* **Your objective**: Pictures do not belong in your copy. Repeat all the other data exactly.
────────────────────
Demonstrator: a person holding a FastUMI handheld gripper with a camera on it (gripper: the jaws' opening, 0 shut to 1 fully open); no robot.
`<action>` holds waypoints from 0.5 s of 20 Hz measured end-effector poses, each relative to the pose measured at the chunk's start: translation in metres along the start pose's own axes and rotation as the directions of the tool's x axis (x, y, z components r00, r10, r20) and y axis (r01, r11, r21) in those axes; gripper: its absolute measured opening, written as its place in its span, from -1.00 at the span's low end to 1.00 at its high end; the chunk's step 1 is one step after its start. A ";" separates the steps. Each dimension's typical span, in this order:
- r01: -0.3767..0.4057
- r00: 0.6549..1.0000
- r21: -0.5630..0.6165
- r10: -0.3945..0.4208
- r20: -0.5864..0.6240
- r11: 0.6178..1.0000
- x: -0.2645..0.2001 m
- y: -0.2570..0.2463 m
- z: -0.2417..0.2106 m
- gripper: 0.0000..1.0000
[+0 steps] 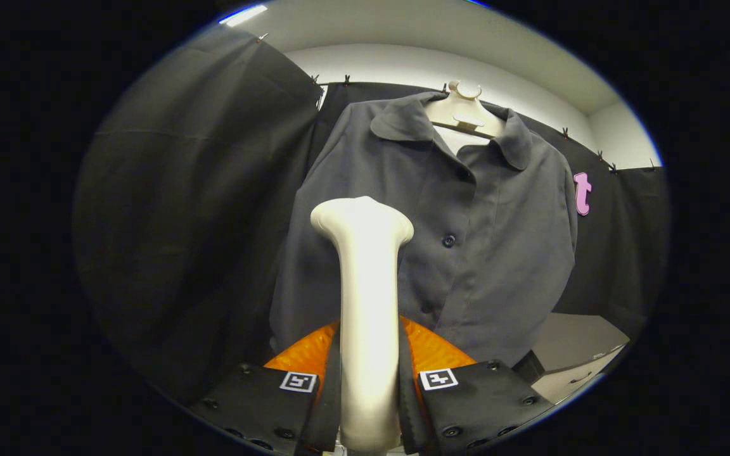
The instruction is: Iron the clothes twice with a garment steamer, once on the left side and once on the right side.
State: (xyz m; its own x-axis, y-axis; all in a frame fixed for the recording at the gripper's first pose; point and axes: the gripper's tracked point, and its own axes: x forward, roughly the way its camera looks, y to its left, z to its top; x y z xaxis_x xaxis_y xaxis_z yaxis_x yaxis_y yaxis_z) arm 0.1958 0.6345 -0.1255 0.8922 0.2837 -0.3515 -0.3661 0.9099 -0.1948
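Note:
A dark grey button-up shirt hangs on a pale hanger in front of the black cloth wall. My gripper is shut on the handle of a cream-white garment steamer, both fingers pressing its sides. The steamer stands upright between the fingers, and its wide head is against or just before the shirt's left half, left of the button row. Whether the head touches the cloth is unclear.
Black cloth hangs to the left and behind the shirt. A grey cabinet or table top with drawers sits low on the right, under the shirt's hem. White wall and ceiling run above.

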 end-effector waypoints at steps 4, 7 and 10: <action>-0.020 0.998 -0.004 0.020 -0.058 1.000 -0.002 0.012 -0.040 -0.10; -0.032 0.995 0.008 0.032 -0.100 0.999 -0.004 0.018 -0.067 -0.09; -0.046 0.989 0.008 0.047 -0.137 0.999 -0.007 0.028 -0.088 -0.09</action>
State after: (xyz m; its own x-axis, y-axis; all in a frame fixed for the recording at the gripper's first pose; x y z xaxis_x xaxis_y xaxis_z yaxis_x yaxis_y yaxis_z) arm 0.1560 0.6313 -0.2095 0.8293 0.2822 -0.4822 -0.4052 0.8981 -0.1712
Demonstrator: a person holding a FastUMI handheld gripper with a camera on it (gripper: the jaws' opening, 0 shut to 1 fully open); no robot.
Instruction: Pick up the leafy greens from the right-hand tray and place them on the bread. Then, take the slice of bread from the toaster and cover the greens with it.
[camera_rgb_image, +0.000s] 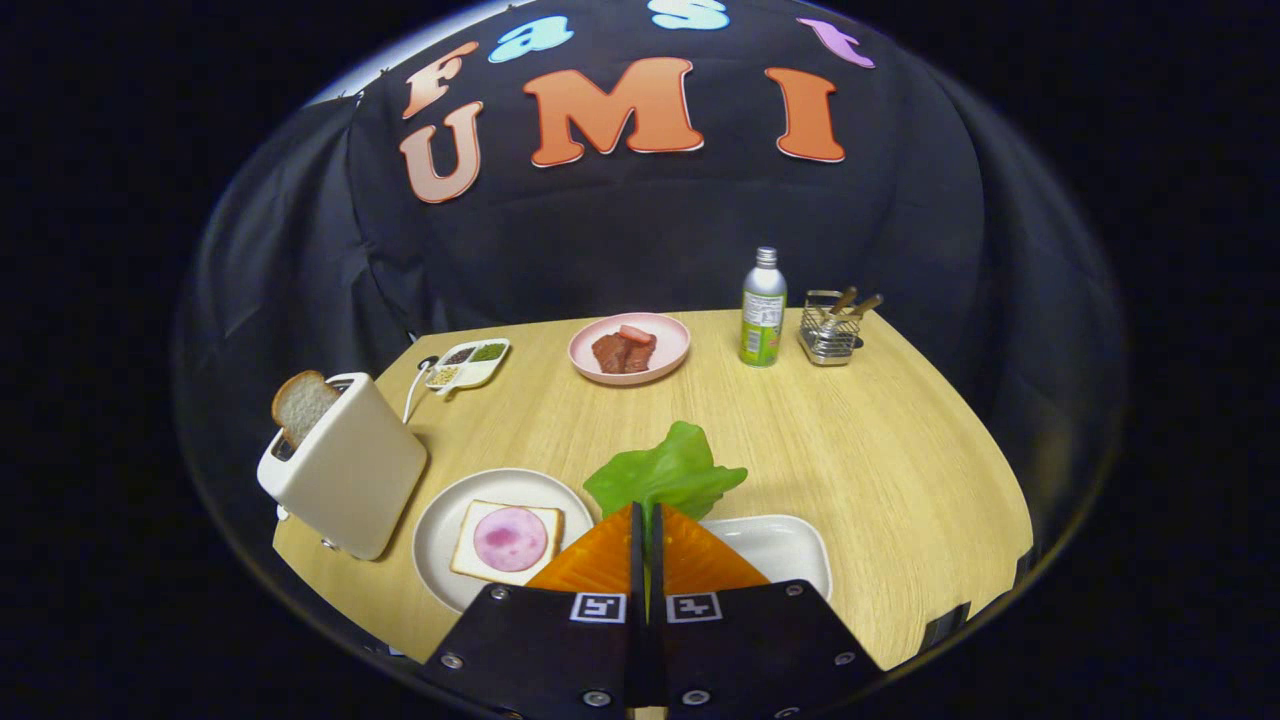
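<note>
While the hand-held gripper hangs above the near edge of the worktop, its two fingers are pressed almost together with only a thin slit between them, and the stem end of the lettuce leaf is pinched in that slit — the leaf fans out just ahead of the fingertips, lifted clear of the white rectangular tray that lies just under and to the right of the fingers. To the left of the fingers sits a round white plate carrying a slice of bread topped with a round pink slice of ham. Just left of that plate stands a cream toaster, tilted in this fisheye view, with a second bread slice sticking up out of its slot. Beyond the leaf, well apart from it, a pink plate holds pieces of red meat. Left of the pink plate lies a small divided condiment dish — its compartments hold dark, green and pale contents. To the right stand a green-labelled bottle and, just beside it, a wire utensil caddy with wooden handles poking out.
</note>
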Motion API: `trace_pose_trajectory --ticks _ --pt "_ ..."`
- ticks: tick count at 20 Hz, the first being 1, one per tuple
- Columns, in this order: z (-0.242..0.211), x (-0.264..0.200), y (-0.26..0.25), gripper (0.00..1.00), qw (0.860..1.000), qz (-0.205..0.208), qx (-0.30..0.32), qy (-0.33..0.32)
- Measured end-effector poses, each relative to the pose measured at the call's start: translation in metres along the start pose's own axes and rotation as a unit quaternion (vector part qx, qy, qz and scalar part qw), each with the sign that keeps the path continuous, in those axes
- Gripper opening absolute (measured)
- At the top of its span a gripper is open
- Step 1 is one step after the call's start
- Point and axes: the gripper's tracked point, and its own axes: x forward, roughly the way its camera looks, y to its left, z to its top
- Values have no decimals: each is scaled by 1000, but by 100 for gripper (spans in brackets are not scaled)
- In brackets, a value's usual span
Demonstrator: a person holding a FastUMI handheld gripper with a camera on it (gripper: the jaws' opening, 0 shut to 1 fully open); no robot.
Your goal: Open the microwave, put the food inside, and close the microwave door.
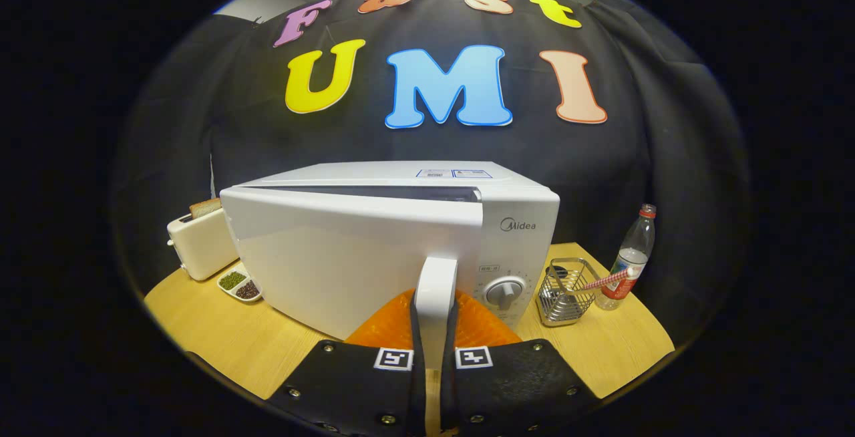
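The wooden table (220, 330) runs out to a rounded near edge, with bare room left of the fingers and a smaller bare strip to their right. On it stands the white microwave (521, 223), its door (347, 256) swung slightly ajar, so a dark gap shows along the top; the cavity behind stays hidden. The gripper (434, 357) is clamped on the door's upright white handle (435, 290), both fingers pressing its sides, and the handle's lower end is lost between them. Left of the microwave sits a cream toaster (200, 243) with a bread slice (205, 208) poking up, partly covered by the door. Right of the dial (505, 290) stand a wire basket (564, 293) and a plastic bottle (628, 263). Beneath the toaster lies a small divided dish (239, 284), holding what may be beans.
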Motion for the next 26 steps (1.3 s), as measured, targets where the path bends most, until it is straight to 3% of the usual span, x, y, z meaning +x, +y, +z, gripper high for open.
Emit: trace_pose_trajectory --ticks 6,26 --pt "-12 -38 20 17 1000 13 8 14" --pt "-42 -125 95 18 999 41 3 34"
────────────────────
* **Result of this task**:
Demonstrator: a person holding a FastUMI handheld gripper with a camera on it (gripper: the jaws' opening, 0 shut to 1 fully open); no robot.
`<action>` holds waypoints from 0.5 s of 20 Hz measured end-effector poses, each relative to the pose measured at the chunk's start: translation in metres along the start pose's own axes and rotation as the directions of the tool's x axis (x, y, z components r00, r10, r20) and y axis (r01, r11, r21) in those axes; gripper: its absolute measured opening, written as its place in its span, from -1.00 at the span's low end to 1.00 at its high end; the chunk's step 1 is one step after its start. A ";" separates the steps. Each dimension's typical span, in this order:
- r01: -0.3767..0.4057
- r00: 0.6549..1.0000
- r21: -0.5630..0.6165
- r10: -0.3945..0.4208
- r20: -0.5864..0.6240
- r11: 0.6178..1.0000
- x: -0.2645..0.2001 m
- y: -0.2570..0.2463 m
- z: -0.2417..0.2106 m
- gripper: 0.0000..1.0000
[+0 steps] 
The instruction is: Iron the clothes twice with a garment steamer, once on the left side and once on the right side.
State: (xyz m; its own x-axis, y-axis; all in a frame fixed for the recording at the gripper's first pose; point and axes: the gripper's tracked point, and its own axes: x forward, roughly the way its camera looks, y to its left, z to its top; x y z xaxis_x xaxis_y xaxis_z yaxis_x yaxis_y yaxis_z) arm 0.1958 0.6345 -0.1255 0.8922 0.2837 -0.3515 -0.3661 0.9099 -0.1948
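Note:
A dark grey button-up shirt hangs on a pale hanger in front of the black cloth wall. My gripper is shut on the handle of a cream-white garment steamer, both fingers pressing its sides. The steamer stands upright between the fingers, and its wide head is against or just before the shirt's left half, left of the button row. Whether the head touches the cloth is unclear.
Black cloth hangs to the left and behind the shirt. A grey cabinet or table top with drawers sits low on the right, under the shirt's hem. White wall and ceiling run above.
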
 end-effector waypoints at steps 4, 7 and 10: <action>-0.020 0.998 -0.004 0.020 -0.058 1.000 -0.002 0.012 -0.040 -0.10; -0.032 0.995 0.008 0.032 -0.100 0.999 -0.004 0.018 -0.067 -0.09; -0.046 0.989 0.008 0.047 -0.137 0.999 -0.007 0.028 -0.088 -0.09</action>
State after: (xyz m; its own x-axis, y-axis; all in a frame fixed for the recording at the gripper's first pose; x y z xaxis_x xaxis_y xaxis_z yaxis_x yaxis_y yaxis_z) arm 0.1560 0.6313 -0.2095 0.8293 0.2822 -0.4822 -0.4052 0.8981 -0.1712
Demonstrator: a person holding a FastUMI handheld gripper with a camera on it (gripper: the jaws' opening, 0 shut to 1 fully open); no robot.
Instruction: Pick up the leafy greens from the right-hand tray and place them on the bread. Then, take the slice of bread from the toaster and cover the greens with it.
[camera_rgb_image, +0.000s] 
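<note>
While the hand-held gripper hangs above the near edge of the worktop, its two fingers are pressed almost together with only a thin slit between them, and the stem end of the lettuce leaf is pinched in that slit — the leaf fans out just ahead of the fingertips, lifted clear of the white rectangular tray that lies just under and to the right of the fingers. To the left of the fingers sits a round white plate carrying a slice of bread topped with a round pink slice of ham. Just left of that plate stands a cream toaster, tilted in this fisheye view, with a second bread slice sticking up out of its slot. Beyond the leaf, well apart from it, a pink plate holds pieces of red meat. Left of the pink plate lies a small divided condiment dish — its compartments hold dark, green and pale contents. To the right stand a green-labelled bottle and, just beside it, a wire utensil caddy with wooden handles poking out.
</note>
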Motion API: `trace_pose_trajectory --ticks _ --pt "_ ..."`
- ticks: tick count at 20 Hz, the first being 1, one per tuple
- Columns, in this order: z (-0.242..0.211), x (-0.264..0.200), y (-0.26..0.25), gripper (0.00..1.00), qw (0.860..1.000), qz (-0.205..0.208), qx (-0.30..0.32), qy (-0.33..0.32)
- Measured end-effector poses, each relative to the pose measured at the call's start: translation in metres along the start pose's own axes and rotation as a unit quaternion (vector part qx, qy, qz and scalar part qw), each with the sign that keeps the path continuous, in those axes
- Gripper opening absolute (measured)
- At the top of its span a gripper is open
- Step 1 is one step after the call's start
- Point and axes: the gripper's tracked point, and its own axes: x forward, roughly the way its camera looks, y to its left, z to its top
- Values have no decimals: each is scaled by 1000, but by 100 for gripper (spans in brackets are not scaled)
- In brackets, a value's usual span
Demonstrator: a person holding a FastUMI handheld gripper with a camera on it (gripper: the jaws' opening, 0 shut to 1 fully open); no robot.
Your goal: Open the microwave, put the food inside, and close the microwave door.
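The wooden table (220, 330) runs out to a rounded near edge, with bare room left of the fingers and a smaller bare strip to their right. On it stands the white microwave (521, 223), its door (347, 256) swung slightly ajar, so a dark gap shows along the top; the cavity behind stays hidden. The gripper (434, 357) is clamped on the door's upright white handle (435, 290), both fingers pressing its sides, and the handle's lower end is lost between them. Left of the microwave sits a cream toaster (200, 243) with a bread slice (205, 208) poking up, partly covered by the door. Right of the dial (505, 290) stand a wire basket (564, 293) and a plastic bottle (628, 263). Beneath the toaster lies a small divided dish (239, 284), holding what may be beans.
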Motion for the next 26 steps (1.3 s), as measured, targets where the path bends most, until it is straight to 3% of the usual span, x, y, z meaning +x, +y, +z, gripper high for open.
Emit: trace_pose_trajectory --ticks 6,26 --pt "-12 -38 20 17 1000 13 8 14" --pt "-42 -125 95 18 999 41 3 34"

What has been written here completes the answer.